* WHAT YOU SHOULD DO *
Check every line of the data below for "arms". Copy each one that has it.

* AVAILABLE RECORDS *
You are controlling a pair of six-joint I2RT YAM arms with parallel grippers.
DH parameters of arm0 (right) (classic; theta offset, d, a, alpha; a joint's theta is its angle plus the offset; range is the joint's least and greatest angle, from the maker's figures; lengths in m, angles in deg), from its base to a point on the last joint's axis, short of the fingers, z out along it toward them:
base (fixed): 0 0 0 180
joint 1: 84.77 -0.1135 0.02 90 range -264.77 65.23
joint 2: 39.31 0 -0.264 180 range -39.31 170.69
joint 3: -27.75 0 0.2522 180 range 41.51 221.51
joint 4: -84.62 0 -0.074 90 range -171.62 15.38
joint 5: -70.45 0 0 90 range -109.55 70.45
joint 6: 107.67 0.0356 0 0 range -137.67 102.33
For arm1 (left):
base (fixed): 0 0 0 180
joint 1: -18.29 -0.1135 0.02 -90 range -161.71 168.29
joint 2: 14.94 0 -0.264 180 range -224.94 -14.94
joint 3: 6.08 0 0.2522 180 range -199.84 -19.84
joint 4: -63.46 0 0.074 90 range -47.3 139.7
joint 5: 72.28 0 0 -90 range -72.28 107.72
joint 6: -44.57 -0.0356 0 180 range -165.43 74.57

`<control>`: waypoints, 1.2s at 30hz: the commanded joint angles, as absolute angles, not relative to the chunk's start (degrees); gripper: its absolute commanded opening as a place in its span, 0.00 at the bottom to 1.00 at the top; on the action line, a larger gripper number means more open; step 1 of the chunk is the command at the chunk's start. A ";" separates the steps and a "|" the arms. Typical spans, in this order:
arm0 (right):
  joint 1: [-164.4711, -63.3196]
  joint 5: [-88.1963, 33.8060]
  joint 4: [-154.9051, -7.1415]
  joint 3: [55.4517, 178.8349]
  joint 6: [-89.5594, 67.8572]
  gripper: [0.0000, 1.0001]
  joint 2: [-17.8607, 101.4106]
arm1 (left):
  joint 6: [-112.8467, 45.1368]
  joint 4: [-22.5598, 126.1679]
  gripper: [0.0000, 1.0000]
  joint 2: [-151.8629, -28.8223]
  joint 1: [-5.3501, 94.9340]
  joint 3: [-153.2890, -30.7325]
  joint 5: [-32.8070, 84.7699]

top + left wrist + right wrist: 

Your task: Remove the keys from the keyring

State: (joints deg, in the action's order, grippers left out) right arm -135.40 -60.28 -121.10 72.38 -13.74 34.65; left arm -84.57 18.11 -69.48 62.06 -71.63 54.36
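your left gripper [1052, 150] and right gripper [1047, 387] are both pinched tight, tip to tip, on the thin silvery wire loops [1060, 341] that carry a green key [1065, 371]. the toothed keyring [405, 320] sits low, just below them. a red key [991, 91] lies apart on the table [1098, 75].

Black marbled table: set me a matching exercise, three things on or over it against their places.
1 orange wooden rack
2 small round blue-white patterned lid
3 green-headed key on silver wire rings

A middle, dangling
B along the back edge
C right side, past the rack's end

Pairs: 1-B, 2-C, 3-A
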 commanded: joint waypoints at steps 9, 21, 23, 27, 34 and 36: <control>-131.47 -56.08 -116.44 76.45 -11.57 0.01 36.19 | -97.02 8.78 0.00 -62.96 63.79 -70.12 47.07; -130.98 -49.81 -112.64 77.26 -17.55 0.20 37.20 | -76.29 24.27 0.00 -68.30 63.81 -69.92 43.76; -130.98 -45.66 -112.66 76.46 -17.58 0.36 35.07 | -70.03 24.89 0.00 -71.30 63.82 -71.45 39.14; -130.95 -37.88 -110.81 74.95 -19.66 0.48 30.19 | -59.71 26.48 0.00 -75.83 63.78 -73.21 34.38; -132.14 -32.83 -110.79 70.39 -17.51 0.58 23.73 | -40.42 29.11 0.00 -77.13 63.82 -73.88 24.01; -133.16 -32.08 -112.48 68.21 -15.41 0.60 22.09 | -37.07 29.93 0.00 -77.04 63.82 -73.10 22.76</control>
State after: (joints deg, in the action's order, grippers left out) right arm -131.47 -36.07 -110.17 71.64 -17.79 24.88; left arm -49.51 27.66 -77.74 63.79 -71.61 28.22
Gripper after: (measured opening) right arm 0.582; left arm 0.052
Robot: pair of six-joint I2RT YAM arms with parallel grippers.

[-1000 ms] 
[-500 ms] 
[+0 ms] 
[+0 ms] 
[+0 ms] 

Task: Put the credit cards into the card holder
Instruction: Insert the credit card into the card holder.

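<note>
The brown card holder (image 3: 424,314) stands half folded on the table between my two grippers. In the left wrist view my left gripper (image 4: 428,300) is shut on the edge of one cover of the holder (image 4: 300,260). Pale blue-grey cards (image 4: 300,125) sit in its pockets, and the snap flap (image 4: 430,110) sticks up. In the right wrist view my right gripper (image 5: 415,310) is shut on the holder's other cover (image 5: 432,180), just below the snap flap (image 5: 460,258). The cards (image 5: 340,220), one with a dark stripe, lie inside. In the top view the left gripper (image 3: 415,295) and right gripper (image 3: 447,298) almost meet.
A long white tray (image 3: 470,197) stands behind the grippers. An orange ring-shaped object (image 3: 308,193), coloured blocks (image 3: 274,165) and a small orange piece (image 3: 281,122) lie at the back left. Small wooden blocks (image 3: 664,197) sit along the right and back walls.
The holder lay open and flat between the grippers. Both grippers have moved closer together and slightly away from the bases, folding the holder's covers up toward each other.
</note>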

* RESPONSE *
You are controlling a pair of six-joint I2RT YAM arms with parallel grippers.
`<control>`: waypoints, 1.2s at 30hz: the commanded joint angles, as absolute angles, not relative to the chunk's start (degrees); gripper: its absolute commanded opening as a place in its span, 0.00 at the bottom to 1.00 at the top; on the action line, a larger gripper number means more open; step 1 of the chunk is the command at the chunk's start. A ";" separates the steps and a "|" the arms. Typical spans, in this order:
Robot: pair of six-joint I2RT YAM arms with parallel grippers.

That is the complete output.